El libro titubeaba, en medio de otros, dentro de una caja que no iba a sobrevivir a aquella mudanza. Lo rescataron del abismo, convertido en anécdota, dentro de una de las gavetas de esta mesa. Pero no se quedó así, desde hace un tiempo es impulso y también impresión. Los de un relato, que se […]
El libro titubeaba, en medio de otros, dentro de una caja que no iba a sobrevivir a aquella mudanza. Lo rescataron del abismo, convertido en anécdota, dentro de una de las gavetas de esta mesa. Pero no se quedó así, desde hace un tiempo es impulso y también impresión. Los de un relato, que se condensa en sus nombres propios.
Gusta Fucikova actuó por instinto y lo hizo rápido y con audacia. Es el primero de los nombres propios. En mayo de 1945, tras ser liberada del campo de concentración alemán de Ravensbrük, volvió a Polonia, primero que nada, para buscarlo. Habían compartido vida y cárcel y sabía a dónde dirigir sus pasos. Los muros de Pankrác seguían nítidos en la retina.
Allí supo que otras luchas tampoco eran siempre abiertas, que en otros frentes había quien se cruzaba de brazos si no le tocaba ser vanguardia y quien decidía combatir, aunque fuera bajo tierra. Kolinsky era uno de éstos.
Algunos de los papeles que escondió hablaban de las cintas rojas de la bicicleta de Jaroslav Hora, que rodaba por las manifestaciones del Primero de Mayo y que tropezó con la guerra, con la crisis y con el paro antes de que tuviera que enrollarlas para sobrevivir.
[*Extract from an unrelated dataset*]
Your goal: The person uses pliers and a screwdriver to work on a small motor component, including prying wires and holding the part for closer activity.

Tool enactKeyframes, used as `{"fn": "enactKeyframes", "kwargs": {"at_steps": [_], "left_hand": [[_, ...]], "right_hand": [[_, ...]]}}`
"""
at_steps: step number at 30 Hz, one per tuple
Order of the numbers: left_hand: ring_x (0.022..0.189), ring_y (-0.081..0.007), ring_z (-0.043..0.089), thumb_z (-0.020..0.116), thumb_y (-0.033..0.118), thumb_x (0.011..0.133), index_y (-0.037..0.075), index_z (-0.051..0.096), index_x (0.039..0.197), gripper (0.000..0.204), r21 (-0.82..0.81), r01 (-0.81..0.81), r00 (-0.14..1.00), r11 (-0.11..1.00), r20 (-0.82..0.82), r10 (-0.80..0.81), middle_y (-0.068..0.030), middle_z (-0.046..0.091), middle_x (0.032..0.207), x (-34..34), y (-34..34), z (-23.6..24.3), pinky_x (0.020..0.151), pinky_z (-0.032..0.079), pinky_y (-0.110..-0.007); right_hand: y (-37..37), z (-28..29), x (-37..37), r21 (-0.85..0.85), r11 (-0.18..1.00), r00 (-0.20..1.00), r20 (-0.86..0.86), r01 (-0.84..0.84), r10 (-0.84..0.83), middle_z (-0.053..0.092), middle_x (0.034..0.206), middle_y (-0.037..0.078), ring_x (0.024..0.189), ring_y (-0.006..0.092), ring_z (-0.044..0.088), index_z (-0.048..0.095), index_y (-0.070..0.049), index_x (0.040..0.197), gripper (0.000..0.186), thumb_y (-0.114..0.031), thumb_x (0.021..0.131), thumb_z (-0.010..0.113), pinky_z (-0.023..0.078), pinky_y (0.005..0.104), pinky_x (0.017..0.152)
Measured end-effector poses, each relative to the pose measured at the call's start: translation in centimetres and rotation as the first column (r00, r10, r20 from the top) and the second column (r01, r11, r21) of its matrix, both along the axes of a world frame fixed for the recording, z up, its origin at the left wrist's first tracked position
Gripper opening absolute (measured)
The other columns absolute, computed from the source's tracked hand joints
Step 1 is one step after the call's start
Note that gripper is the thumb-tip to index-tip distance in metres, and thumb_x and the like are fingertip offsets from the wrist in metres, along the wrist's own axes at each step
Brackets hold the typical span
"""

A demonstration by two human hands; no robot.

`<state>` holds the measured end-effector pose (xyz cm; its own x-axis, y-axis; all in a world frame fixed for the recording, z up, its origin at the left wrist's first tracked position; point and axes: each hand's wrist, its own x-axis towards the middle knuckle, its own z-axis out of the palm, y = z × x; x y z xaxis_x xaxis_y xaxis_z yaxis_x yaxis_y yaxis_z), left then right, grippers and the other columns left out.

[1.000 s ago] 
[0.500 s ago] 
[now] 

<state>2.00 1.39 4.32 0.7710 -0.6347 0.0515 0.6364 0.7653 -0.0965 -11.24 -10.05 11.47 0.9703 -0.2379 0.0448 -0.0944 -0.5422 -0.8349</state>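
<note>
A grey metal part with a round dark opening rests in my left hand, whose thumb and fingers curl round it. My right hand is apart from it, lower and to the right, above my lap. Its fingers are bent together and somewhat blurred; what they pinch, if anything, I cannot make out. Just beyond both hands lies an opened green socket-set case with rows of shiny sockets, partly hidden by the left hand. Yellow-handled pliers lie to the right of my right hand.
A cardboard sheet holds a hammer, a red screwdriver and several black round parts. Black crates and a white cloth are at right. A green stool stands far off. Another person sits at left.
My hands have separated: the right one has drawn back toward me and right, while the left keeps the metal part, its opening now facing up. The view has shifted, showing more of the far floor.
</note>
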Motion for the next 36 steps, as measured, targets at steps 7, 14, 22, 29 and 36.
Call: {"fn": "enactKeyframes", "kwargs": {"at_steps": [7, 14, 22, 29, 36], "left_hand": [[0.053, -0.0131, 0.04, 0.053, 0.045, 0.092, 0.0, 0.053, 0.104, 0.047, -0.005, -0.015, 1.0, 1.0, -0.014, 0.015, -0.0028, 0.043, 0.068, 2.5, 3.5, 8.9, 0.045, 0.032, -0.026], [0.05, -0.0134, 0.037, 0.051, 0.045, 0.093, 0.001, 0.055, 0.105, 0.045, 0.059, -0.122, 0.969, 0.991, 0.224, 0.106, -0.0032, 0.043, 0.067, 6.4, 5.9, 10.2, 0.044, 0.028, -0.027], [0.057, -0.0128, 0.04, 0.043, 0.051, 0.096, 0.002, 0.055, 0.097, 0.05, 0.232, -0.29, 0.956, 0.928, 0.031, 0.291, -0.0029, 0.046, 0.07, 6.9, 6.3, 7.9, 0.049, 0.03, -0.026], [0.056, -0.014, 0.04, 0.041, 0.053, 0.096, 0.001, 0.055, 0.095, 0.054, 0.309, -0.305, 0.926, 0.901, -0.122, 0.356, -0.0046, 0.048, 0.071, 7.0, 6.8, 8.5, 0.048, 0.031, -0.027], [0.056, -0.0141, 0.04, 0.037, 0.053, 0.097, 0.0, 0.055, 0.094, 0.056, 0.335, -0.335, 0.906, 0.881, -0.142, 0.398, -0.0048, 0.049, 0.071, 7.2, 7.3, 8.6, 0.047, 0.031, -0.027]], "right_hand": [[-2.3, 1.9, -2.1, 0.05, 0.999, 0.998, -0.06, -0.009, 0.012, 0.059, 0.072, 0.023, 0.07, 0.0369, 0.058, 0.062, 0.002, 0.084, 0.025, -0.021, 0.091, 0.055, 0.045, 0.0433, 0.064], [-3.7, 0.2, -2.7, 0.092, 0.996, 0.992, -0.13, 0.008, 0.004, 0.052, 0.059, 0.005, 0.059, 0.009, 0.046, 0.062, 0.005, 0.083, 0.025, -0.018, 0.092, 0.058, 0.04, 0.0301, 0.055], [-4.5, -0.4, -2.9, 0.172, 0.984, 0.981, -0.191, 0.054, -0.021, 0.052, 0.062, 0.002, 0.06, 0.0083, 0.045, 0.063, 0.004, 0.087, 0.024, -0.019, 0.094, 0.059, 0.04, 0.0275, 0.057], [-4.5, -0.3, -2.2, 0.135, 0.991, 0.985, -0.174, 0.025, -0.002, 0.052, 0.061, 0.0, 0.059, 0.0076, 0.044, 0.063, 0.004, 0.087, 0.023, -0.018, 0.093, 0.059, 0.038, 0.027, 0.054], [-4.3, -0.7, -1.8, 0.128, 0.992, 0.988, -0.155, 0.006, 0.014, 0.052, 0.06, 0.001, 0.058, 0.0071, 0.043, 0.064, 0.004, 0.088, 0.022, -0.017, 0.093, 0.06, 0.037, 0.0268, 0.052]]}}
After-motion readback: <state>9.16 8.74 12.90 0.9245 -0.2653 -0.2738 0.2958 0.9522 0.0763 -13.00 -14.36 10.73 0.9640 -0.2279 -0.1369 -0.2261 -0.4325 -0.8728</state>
Hora es la huella pisada, la guía del camino recorrido por su padre, un hombre que o se dejaba aplastar o levantaba la cabeza. Y «(…) escogió el segundo camino. Se hizo comunista».
Trabajaba junto al preso Skorepa, que conocía todos los pasillos y sabía dónde unos ojos viejos podían aliviar la desesperación muda y sin cabeza, que acosa y destruye. Conocía a los presos y al enemigo, «(…) los conocía a todos. Podía pintar perfectamente bien a cada uno por separado (…)».
Pero, «ante todo conoce su deber. Es un comunista que sabe que no existe ningún sitio donde pueda dejar de serlo, donde pueda cruzarse de brazos y abandonarse a la inactividad (…). Lo sabe, lo conoce. Es un combatiente (…)»
A estas alturas, le quedaba poco tiempo. Se palpa la angustia por nombrar, aunque sólo sea eso. «Por lo menos daré algunos nombres, algunos ejemplos que no se deben olvidar (…) El dr. Milos Neved, Arnost Lorenz, Vasek, Anka Vikova, Springer , el joven y afectuoso Bílek. Sólo ejemplos, sólo ejemplos. Figuras mayores o menores. Pero siempre figuras. Nunca figurillas».
Dos años atrás habían empezado el duro golpe al Partido Comunista, «(…) habrá habido provocación, pero también mucha imprudencia. (…) Los nuevos camaradas llegaban totalmente dispuestos a impedir la desintegración o la pasividad de la organización. Sólo el Comité Central no pudo ser reconstruido y la falta de orientación en el trabajo representaba un gran peligro: el peligro de que, en el momento más importante (…), no tuviéramos una línea de conducta común».
Todo estaba claro para su responsable, «(…) había preparado el material necesario para editar Rudé Právo (Derecho Rojo), a fin de que el Partido (Comunista) no careciera de su órgano central».
Las cosas no fueron bien. «Lo sabíamos: caer en manos de la Gestapo quiere decir el fin Y aquí hemos hecho lo que hemos hecho de acuerdo con esa convicción».
Sólo hay tres frases finales, o cinco, según se mire:
(…) En la vida no hay espectadores.
El telón se levanta.
(…) ¡Estad alerta!
En la cuarta aparece: Julius Fucik. Los nazis lo asesinaron en septiembre de 1943. Fue militante y miembro del Comité Central del Partido Comunista checo, redactor de los periódicos Rúde Právo y Tvorba, «(…) un periodista agitprop» (2).
Después una fecha 9-VI-1943. No hay más.
El suyo es el último de los nombres propios del libro que sí sobrevivió a aquella mudanza.
Notas.
(1) Fucik, Julius. Reportaje al pie de la horca. Ed Akal bolsillo. Madrid, 1985.
(2) Agitación y propaganda.
A los compañeros y compañeras «del local». Por el nuevo año.